## [Work to be completed]
Once you find the line with "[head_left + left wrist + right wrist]" in the listing below, set down exactly every line from it through the line with "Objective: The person", but no pictures.

## [Given material]

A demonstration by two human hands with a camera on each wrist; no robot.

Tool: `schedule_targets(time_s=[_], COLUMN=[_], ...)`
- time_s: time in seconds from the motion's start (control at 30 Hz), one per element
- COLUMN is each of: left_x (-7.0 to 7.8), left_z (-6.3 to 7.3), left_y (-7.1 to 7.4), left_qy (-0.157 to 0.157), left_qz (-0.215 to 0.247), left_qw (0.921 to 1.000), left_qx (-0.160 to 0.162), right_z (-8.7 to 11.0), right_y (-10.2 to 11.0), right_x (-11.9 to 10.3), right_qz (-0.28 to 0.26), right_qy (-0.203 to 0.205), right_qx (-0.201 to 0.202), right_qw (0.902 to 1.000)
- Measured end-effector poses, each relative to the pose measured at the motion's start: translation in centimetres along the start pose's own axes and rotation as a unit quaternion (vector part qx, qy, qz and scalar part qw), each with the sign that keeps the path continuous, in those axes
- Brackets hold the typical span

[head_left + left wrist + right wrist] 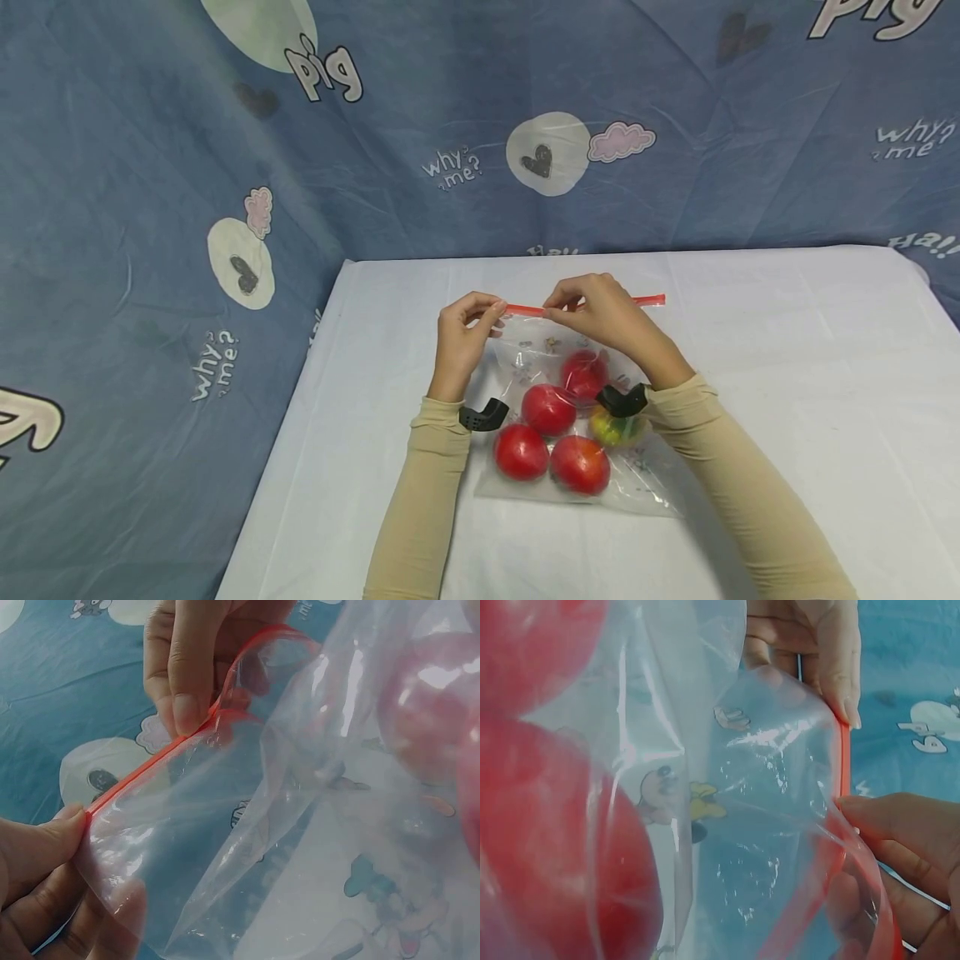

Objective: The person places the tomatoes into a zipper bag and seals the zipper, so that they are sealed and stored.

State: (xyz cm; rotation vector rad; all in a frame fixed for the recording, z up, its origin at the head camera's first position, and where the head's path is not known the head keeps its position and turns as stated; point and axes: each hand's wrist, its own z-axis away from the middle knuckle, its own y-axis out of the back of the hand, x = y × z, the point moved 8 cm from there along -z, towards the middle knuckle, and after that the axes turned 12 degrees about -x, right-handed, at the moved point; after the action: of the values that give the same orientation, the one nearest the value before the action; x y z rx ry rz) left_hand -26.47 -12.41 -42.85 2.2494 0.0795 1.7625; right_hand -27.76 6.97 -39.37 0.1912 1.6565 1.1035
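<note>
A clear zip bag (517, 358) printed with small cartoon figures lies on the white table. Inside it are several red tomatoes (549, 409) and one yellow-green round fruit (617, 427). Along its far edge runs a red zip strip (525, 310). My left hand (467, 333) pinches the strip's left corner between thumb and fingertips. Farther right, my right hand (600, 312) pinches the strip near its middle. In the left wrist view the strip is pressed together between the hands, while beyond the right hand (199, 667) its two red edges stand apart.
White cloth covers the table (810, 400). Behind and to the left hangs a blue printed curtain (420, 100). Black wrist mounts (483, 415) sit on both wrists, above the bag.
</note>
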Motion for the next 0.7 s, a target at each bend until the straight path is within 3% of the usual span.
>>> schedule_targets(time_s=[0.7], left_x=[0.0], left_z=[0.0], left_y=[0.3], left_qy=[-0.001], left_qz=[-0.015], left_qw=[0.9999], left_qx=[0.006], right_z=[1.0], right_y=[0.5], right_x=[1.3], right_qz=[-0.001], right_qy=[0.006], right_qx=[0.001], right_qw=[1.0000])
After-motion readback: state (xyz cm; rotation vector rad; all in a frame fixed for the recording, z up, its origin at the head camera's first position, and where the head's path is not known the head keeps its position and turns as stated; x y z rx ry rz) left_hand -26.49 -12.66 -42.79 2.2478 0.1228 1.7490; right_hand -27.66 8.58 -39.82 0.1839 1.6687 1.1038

## [Task output]
[head_left + left wrist + right wrist] 

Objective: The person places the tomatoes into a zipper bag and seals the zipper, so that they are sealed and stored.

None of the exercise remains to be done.